### Action item
Here are some records. Copy each one exactly.

### Excerpted records
+---+
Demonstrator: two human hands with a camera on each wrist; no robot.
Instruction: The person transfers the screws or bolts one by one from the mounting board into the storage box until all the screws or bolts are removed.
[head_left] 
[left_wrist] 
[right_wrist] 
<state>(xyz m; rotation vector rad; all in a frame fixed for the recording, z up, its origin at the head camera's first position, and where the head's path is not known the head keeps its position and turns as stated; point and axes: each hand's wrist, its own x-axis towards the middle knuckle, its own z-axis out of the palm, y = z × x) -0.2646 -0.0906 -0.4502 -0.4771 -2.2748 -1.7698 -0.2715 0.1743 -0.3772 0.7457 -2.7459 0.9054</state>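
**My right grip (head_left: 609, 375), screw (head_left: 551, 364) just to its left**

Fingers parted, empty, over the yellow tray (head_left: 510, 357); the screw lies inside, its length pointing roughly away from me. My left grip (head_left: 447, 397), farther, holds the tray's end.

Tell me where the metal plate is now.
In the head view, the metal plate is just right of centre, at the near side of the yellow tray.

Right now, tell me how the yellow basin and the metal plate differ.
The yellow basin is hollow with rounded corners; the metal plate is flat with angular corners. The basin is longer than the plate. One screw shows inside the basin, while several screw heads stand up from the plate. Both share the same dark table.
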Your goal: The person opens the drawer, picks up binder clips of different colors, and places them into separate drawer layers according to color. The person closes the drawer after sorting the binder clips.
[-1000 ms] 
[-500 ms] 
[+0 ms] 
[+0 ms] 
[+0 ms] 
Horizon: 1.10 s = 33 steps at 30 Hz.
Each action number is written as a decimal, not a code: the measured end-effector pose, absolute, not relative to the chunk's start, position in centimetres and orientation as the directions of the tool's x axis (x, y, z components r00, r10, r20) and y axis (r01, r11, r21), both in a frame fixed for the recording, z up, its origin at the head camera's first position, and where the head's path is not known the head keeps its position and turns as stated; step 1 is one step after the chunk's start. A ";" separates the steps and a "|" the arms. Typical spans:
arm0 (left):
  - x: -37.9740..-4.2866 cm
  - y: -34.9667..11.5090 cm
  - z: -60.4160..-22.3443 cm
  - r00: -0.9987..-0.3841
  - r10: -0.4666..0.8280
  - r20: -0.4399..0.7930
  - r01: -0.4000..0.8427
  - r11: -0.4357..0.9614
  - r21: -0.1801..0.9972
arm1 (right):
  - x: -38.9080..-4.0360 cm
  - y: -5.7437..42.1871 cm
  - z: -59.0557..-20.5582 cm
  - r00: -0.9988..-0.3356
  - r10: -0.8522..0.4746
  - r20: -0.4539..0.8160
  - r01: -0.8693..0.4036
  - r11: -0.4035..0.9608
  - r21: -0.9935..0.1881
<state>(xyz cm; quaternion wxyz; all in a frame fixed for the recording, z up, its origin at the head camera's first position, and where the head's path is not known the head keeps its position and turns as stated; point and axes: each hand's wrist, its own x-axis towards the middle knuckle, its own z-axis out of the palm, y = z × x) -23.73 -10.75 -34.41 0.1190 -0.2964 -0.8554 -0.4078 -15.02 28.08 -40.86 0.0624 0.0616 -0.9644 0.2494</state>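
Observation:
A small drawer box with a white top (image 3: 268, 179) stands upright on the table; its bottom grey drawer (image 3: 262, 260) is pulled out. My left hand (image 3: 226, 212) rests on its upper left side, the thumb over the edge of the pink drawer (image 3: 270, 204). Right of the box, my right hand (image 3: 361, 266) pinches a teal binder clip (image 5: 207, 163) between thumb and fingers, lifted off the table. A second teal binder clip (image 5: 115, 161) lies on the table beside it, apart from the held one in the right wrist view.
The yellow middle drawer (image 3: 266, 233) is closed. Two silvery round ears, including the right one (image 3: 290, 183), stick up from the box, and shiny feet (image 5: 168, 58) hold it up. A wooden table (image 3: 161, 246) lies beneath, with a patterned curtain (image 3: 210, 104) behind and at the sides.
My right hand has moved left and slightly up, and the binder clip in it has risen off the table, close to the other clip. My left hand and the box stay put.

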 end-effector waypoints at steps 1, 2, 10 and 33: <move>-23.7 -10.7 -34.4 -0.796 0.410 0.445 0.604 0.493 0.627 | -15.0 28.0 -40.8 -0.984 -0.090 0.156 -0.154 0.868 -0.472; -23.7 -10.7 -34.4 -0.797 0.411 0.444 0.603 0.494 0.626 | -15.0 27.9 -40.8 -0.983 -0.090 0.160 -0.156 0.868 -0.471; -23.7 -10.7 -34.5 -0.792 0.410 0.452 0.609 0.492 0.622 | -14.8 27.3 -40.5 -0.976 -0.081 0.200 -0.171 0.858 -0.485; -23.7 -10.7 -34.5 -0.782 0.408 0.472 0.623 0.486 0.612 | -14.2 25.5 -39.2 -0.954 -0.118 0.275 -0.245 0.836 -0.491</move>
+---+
### Answer to this problem
Demonstrator: two human hands with a camera on each wrist; no robot.
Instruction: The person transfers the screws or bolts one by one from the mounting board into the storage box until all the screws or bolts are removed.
[head_left] 
[left_wrist] 
[right_wrist] 
<state>(xyz m; rotation vector rad; all in a frame fixed for the recording, z up, its origin at the head camera's first position, and where the head's path is not known the head keeps its position and turns as stated; point and axes: each hand's wrist, its own x-axis towards the middle knuckle, its own z-axis out of the palm, y = z × x) -0.2646 -0.0906 -0.4502 -0.4771 -2.2748 -1.7698 -0.2715 0.1743 -0.3772 0.7457 -2.7459 0.9054</state>
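**My right grip (head_left: 609, 375), screw (head_left: 551, 364) just to its left**

Fingers parted, empty, over the yellow tray (head_left: 510, 357); the screw lies inside, its length pointing roughly away from me. My left grip (head_left: 447, 397), farther, holds the tray's end.

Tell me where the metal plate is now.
In the head view, the metal plate is just right of centre, at the near side of the yellow tray.

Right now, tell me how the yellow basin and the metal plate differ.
The yellow basin is hollow with rounded corners; the metal plate is flat with angular corners. The basin is longer than the plate. One screw shows inside the basin, while several screw heads stand up from the plate. Both share the same dark table.
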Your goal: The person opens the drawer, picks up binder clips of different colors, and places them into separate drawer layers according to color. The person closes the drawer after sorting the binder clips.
[-1000 ms] 
[-500 ms] 
[+0 ms] 
[+0 ms] 
[+0 ms] 
Horizon: 1.10 s = 33 steps at 30 Hz.
Each action number is written as a decimal, not a code: the measured end-effector pose, absolute, not relative to the chunk's start, position in centimetres and orientation as the directions of the tool's x axis (x, y, z components r00, r10, r20) and y axis (r01, r11, r21), both in a frame fixed for the recording, z up, its origin at the head camera's first position, and where the head's path is not known the head keeps its position and turns as stated; step 1 is one step after the chunk's start. A ";" separates the steps and a "|" the arms. Typical spans:
arm0 (left):
  - x: -37.9740..-4.2866 cm
  - y: -34.9667..11.5090 cm
  - z: -60.4160..-22.3443 cm
  - r00: -0.9987..-0.3841
  - r10: -0.4666..0.8280
  - r20: -0.4399..0.7930
  - r01: -0.4000..0.8427
  - r11: -0.4357..0.9614
  - r21: -0.1801..0.9972
arm1 (right):
  - x: -38.9080..-4.0360 cm
  - y: -5.7437..42.1871 cm
  - z: -59.0557..-20.5582 cm
  - r00: -0.9988..-0.3356
  - r10: -0.8522..0.4746
  - r20: -0.4539..0.8160
  - r01: -0.8693..0.4036
  - r11: -0.4035..0.9608
  - r21: -0.9935..0.1881
<state>(xyz cm; quaternion wxyz; all in a frame fixed for the recording, z up, its origin at the head camera's first position, and where the head's path is not known the head keeps its position and turns as stated; point and axes: each hand's wrist, its own x-axis towards the middle knuckle, its own z-axis out of the palm, y = z × x) -23.73 -10.75 -34.41 0.1190 -0.2964 -0.8554 -0.4078 -15.02 28.08 -40.86 0.0624 0.0616 -0.9644 0.2494</state>
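Observation:
A small drawer box with a white top (image 3: 268, 179) stands upright on the table; its bottom grey drawer (image 3: 262, 260) is pulled out. My left hand (image 3: 226, 212) rests on its upper left side, the thumb over the edge of the pink drawer (image 3: 270, 204). Right of the box, my right hand (image 3: 361, 266) pinches a teal binder clip (image 5: 207, 163) between thumb and fingers, lifted off the table. A second teal binder clip (image 5: 115, 161) lies on the table beside it, apart from the held one in the right wrist view.
The yellow middle drawer (image 3: 266, 233) is closed. Two silvery round ears, including the right one (image 3: 290, 183), stick up from the box, and shiny feet (image 5: 168, 58) hold it up. A wooden table (image 3: 161, 246) lies beneath, with a patterned curtain (image 3: 210, 104) behind and at the sides.
My right hand has moved left and slightly up, and the binder clip in it has risen off the table, close to the other clip. My left hand and the box stay put.
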
 end-effector waypoints at steps 1, 2, 10 and 33: <move>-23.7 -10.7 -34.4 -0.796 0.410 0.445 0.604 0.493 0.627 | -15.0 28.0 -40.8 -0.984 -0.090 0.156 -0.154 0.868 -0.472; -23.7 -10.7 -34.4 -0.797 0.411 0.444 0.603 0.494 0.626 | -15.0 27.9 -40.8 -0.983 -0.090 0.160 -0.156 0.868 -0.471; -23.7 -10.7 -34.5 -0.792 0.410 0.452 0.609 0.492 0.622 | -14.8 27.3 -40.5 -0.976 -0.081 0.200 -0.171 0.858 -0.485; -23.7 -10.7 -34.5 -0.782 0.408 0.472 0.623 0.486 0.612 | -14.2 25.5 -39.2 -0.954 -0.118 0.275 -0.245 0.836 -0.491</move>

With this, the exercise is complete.